Нашу беседу прервал приход симпатичной дамы, тоже профессора. Мы пожали друг другу руки. Оказалось, что она читает наш журнал и знакома с моими публикациями. Это было приятно, тем более, что и я был знаком с ее статьями: она придерживалась точки зрения на проблемы марийского языка прямо противоположной, нежели та, с которой меня только что ознакомили. Ее логика тоже была безупречной. Но, чтобы судить обо всем этом, мне требовалось — как минимум — знание марийского языка.
Интересно, что думают по этому поводу в деревнях Сернурского, Параньгинского и Мари-Турекского районов? И Горно-Марийского?
Этим я заканчиваю свои, не претендующие на полноту охвата записки. Я не делаю никаких выводов: я не знаю, какие выводы могут быть.

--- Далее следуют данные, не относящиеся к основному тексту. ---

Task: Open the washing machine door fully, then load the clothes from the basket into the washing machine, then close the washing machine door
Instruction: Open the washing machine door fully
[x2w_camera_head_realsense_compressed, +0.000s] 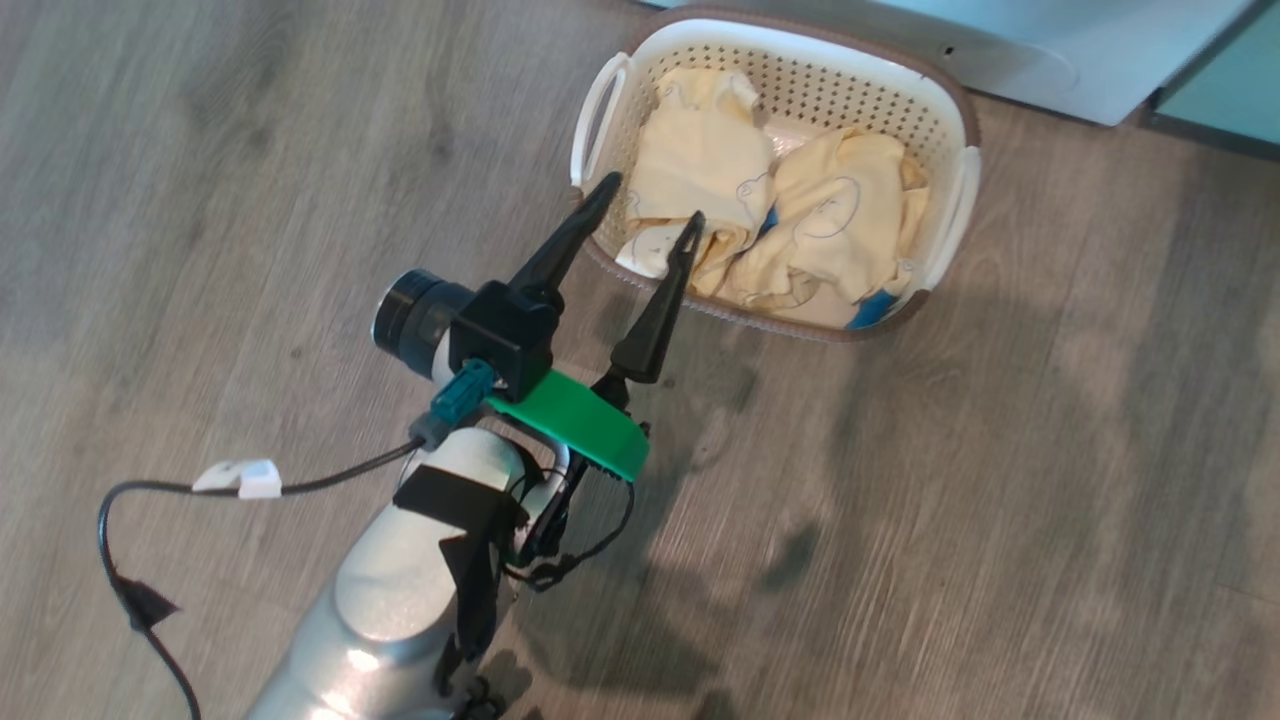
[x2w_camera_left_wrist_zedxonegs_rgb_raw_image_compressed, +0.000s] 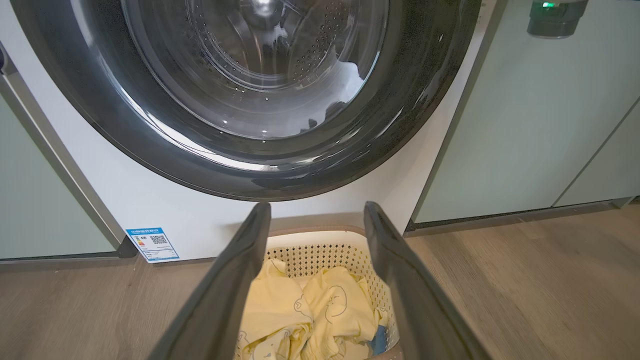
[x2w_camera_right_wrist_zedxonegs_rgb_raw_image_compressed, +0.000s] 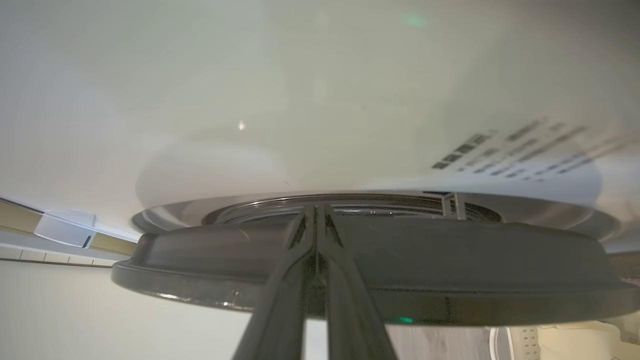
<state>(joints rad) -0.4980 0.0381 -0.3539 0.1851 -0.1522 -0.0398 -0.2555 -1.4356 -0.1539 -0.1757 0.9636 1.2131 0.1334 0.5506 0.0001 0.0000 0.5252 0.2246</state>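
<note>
- Opening the round, black-rimmed glass washing machine door (x2w_camera_right_wrist_zedxonegs_rgb_raw_image_compressed: 450, 265) looks to be the step in hand; the right tool (x2w_camera_right_wrist_zedxonegs_rgb_raw_image_compressed: 315, 215), fingers together, sits at its rim.
- The left tool (x2w_camera_head_realsense_compressed: 652, 200), spread and empty, hovers over the pale-yellow cloth clothes (x2w_camera_head_realsense_compressed: 830, 210) in the white perforated plastic basket (x2w_camera_head_realsense_compressed: 960, 120).
- Next: swing the door wide.

Floor (x2w_camera_head_realsense_compressed: 950, 500): wood-grain planks, matt, grey-brown.
Basket (x2w_camera_head_realsense_compressed: 790, 90): smooth white perforated plastic with a brown rim.
Clothes (x2w_camera_head_realsense_compressed: 700, 150): soft pale-yellow cloth, creased.
Washing machine door (x2w_camera_left_wrist_zedxonegs_rgb_raw_image_compressed: 225, 175): glossy black rim, clear glass centre carrying reflections.
Drum (x2w_camera_left_wrist_zedxonegs_rgb_raw_image_compressed: 310, 55): shiny perforated steel, seen through the glass.
Washing machine (x2w_camera_left_wrist_zedxonegs_rgb_raw_image_compressed: 200, 215): smooth white panel, slight sheen.
Cabinet (x2w_camera_left_wrist_zedxonegs_rgb_raw_image_compressed: 525, 125): pale green, smooth, satin.
Left gripper (x2w_camera_head_realsense_compressed: 652, 199): matt black fingers.
Bracket (x2w_camera_head_realsense_compressed: 575, 420): green plastic.
</note>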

Автор этих строк — не мариец, и не ему решать: получат ли оба наречия языка мари литературную и официально закрепленную форму; будет ли принимать присягу Президента Марий Эл карт, священник или судья в мантии.
Но хорошо то, что решать это не будут люди далекие от жизни, языка и веры марийцев на основании лишь количества заявлений и подметных писем. Разовьют ли марийцы городскую культуру или останутся в подавляющем большинстве деревенскими — зависит только от них.
Главное, что упрямый народ мари не исчезнет.